■ TASK INSTRUCTIONS ■
Could you set down exactly the lines of the data below, starting at the one that holds "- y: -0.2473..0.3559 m" and ending at the one that holds "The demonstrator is", both included, and only those?

─── PROVIDED DATA

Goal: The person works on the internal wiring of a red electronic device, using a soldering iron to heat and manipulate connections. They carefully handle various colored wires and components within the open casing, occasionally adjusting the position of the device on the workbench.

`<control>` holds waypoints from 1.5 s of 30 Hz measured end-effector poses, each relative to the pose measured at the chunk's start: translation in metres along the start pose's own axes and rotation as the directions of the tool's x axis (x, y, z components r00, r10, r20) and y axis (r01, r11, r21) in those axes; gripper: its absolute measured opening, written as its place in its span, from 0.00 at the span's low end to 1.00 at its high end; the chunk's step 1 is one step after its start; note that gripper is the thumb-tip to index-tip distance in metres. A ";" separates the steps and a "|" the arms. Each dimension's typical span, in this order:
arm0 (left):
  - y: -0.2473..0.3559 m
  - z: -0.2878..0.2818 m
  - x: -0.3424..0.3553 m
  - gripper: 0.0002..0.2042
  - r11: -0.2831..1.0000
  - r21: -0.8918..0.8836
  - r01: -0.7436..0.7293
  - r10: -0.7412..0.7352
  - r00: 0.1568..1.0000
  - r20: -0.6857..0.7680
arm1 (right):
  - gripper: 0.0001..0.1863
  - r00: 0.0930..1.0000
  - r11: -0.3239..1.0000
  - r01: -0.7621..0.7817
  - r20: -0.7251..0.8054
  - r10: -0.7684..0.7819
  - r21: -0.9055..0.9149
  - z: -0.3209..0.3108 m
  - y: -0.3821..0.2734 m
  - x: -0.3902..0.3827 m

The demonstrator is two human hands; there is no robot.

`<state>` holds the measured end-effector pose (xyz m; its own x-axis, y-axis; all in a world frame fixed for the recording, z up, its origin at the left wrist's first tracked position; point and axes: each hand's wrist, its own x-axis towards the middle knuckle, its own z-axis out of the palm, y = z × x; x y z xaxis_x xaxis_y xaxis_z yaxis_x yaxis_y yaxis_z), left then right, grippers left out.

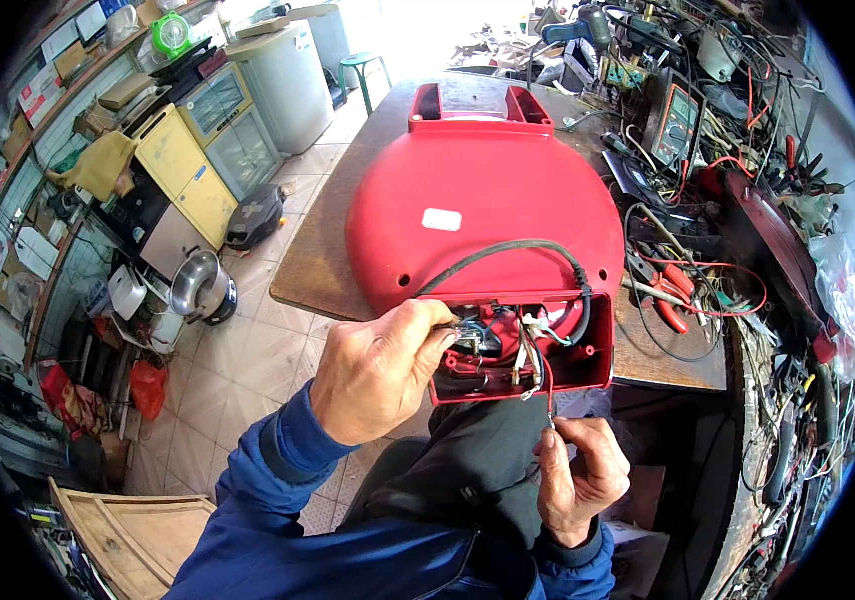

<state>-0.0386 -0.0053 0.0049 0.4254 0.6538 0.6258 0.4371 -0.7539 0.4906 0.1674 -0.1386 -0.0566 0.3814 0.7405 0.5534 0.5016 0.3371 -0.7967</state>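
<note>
A round red appliance housing [498,200] lies on the wooden table, with an opened box-shaped compartment [603,345] at its near end. Several thin wires and white-sleeved leads crowd inside it, and a dark power cable [508,247] loops over its top. At the compartment's left side, my left hand [373,375] is closed in a pinch on a small metallic electrical part [470,338], partly covered by the fingers. Below the near edge, my right hand [578,475] pinches a thin wire [550,400] that comes down out of the compartment. Its tip is hidden by the fingertips.
Red-handled pliers [673,300], a multimeter [681,120] and tangled cables cover the bench to the right. A heat gun [583,28] lies at the far right. On the tiled floor at left stand a metal pot [200,285] and yellow cabinets [173,165].
</note>
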 end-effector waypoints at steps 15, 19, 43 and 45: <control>-0.009 0.009 -0.003 0.07 0.996 -0.090 -0.028 0.025 0.999 -0.028 | 0.07 0.999 0.999 -0.045 -0.013 0.045 0.015 -0.003 0.007 0.002; -0.008 0.010 -0.003 0.07 0.996 -0.093 -0.003 0.000 1.000 -0.030 | 0.07 0.999 0.999 -0.035 -0.030 0.035 0.012 -0.004 0.007 0.002; -0.004 0.023 0.022 0.07 0.765 -0.626 0.149 -0.287 0.950 -0.124 | 0.08 0.999 0.999 -0.022 -0.043 0.023 0.028 -0.003 0.008 0.005; -0.009 0.018 0.028 0.08 0.728 -0.660 0.186 -0.308 0.949 -0.072 | 0.08 0.997 0.998 -0.041 -0.058 0.043 0.042 -0.002 0.011 0.004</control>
<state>-0.0158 0.0210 0.0070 0.2123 0.8477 0.4861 -0.1253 -0.4697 0.8739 0.1764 -0.1332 -0.0630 0.4467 0.7197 0.5315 0.4525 0.3308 -0.8281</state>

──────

■ ANSWER FOR THE TASK ■
  - y: -0.2473..0.3559 m
  - z: -0.2878..0.2818 m
  - x: -0.3424..0.3553 m
  - gripper: 0.0002..0.2042
  - r11: -0.2831..1.0000
  - r21: -0.8918..0.8836
  - r01: -0.7436..0.7293
  - r10: -0.7412..0.7352
  - r00: 0.1568..1.0000
  - r20: -0.6857..0.7680
arm1 (right):
  - gripper: 0.0001..0.1863
  - r00: 0.0930..1.0000
  - r11: -0.3239..1.0000
  - r01: -0.7621..0.7817
  - r20: -0.7251..0.8054
  - r10: -0.7684..0.7819
  - r21: -0.9055..0.9149
  - z: -0.3209..0.3108 m
  - y: -0.3821..0.2734 m
  - x: -0.3902..0.3827 m

The demonstrator is two human hands; there is no robot.

Now the output is complete.